═══ Supplied data ═══
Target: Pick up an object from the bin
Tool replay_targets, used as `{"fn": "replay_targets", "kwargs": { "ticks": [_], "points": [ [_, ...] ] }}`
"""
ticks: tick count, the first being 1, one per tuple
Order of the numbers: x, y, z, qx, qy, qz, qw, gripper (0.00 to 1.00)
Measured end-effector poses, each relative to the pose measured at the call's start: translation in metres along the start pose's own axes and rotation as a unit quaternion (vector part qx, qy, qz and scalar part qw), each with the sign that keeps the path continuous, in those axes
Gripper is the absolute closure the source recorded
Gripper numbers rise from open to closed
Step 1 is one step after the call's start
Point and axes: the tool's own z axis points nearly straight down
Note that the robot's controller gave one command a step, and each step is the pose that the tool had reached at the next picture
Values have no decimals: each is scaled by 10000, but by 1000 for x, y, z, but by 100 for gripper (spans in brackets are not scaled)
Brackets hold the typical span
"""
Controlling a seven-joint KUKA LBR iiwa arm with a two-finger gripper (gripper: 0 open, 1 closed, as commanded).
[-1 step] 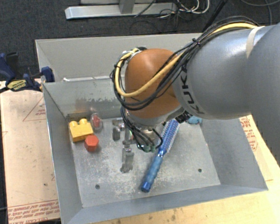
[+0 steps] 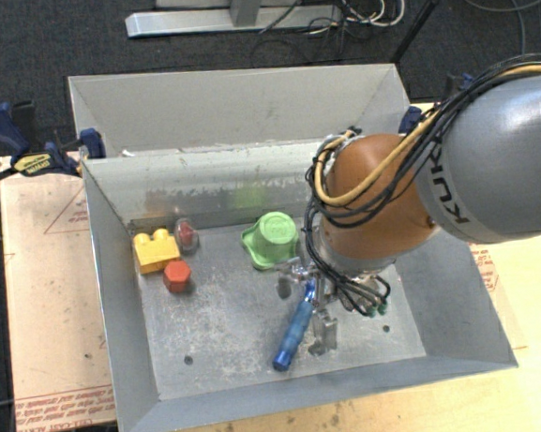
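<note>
The gripper is low in the grey bin, right over a blue pen-like stick. The stick lies flat on the bin floor. Its upper end is tucked under the gripper, and its lower end pokes out past the gripper towards the near wall. The metal of the gripper crowds the stick's top half, so I cannot tell whether it is spread wide, narrowed, or already pressing on the stick.

The step in hand looks like the grasp itself. To do it well, the gripper should close across the stick's thin width rather than along its length. It should also bite closer to the stick's middle than to the end it now covers. A long, smooth barrel caught near one end is likely to droop or swivel as it lifts. The gripper should go down until it is touching the floor, or just above it, because a round barrel can roll out from under a shallow pinch.

An upturned green cup stands just beyond the gripper, on its far-wall side. It is near enough that any sideways correction should go away from it. The red block and yellow toy brick lie well apart from the gripper, on the side away from the arm, and are no hindrance. A straight, vertical lift seems the safest exit.
</note>
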Motion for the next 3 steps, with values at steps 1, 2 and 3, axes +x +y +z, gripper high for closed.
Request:
{"fn": "replay_targets", "kwargs": {
  "ticks": [1, 2, 3],
  "points": [
    [-6, -2, 68, -15, -10, -2351, 9720, 0],
    [-7, -3, 66, -11, -23, -2344, 9721, 100],
    [-21, -12, -74, 12, -72, -2473, 9689, 100]
  ]
}}
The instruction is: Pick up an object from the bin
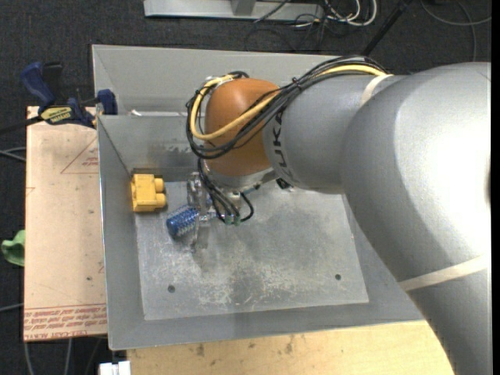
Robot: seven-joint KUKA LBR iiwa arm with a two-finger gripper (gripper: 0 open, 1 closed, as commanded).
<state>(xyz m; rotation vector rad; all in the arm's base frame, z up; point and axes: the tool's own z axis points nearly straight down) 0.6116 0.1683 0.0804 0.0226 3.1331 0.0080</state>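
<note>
Camera view from above shows the hand (200,213) low in the grey bin (258,287), with a small blue ribbed roll (181,223) right beside it, maybe touching it, and a yellow block (148,192) a bit farther off on that same side. I cannot tell if the hand is open or closed, or if it has the blue roll at all. If it only catches the roll's end, the round roll could slip out and roll away when the hand lifts.
</note>
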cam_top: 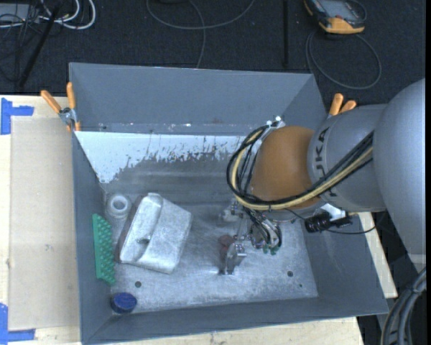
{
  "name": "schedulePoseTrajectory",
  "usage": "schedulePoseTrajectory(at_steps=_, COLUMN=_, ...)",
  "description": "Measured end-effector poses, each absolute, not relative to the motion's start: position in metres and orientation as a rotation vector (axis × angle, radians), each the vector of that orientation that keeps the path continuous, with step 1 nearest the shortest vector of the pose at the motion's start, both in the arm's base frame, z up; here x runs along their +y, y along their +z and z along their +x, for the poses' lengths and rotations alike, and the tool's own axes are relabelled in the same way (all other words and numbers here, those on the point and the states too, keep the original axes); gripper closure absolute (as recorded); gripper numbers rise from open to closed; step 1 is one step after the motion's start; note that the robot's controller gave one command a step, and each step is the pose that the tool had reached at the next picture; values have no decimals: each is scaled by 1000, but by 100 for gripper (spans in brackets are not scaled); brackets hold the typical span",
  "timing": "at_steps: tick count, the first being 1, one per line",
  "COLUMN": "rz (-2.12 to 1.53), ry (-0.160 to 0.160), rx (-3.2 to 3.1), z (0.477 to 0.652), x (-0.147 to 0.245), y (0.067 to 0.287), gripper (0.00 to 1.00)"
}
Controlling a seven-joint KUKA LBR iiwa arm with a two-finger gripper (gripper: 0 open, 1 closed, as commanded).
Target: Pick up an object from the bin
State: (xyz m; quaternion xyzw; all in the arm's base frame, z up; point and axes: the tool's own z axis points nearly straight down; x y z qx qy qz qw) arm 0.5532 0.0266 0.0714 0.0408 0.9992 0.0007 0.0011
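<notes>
My gripper (232,259) reaches down to the bin floor right of the middle, under the orange wrist cover. A small dark red thing (225,241) lies on the floor right against its left side; I cannot tell whether it is gripped. A white-grey block with a raised handle (156,233) lies to the left, well apart from the gripper.
Along the bin's left wall lies a green toothed strip (103,249), with a small clear round cup (118,206) above it. A blue cap (122,302) sits in the near left corner. The arm and its cables cover the bin's right side.
</notes>
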Motion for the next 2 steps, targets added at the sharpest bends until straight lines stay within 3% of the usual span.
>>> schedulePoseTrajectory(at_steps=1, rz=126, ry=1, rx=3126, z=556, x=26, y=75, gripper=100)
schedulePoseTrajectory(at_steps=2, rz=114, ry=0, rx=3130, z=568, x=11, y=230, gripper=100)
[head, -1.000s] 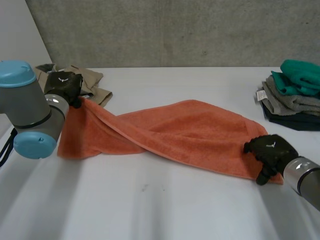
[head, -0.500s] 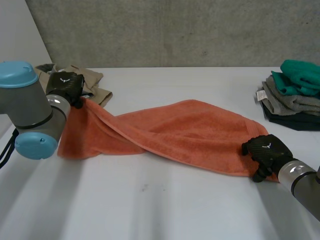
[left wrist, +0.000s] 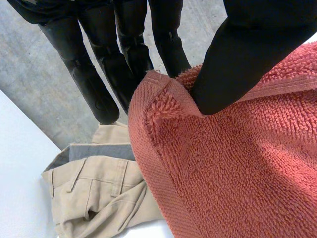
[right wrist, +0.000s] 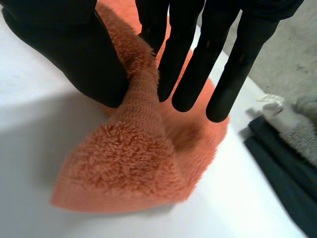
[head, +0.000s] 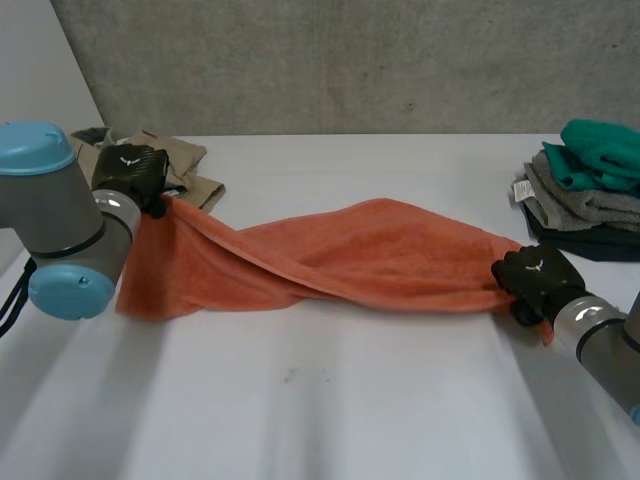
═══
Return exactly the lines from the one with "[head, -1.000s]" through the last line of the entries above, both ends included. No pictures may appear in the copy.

_Reply_
[head, -1.000s] 
[head, -0.500s] 
[left wrist, +0.000s] 
[right wrist, +0.000s] 
[head, +0.000s] 

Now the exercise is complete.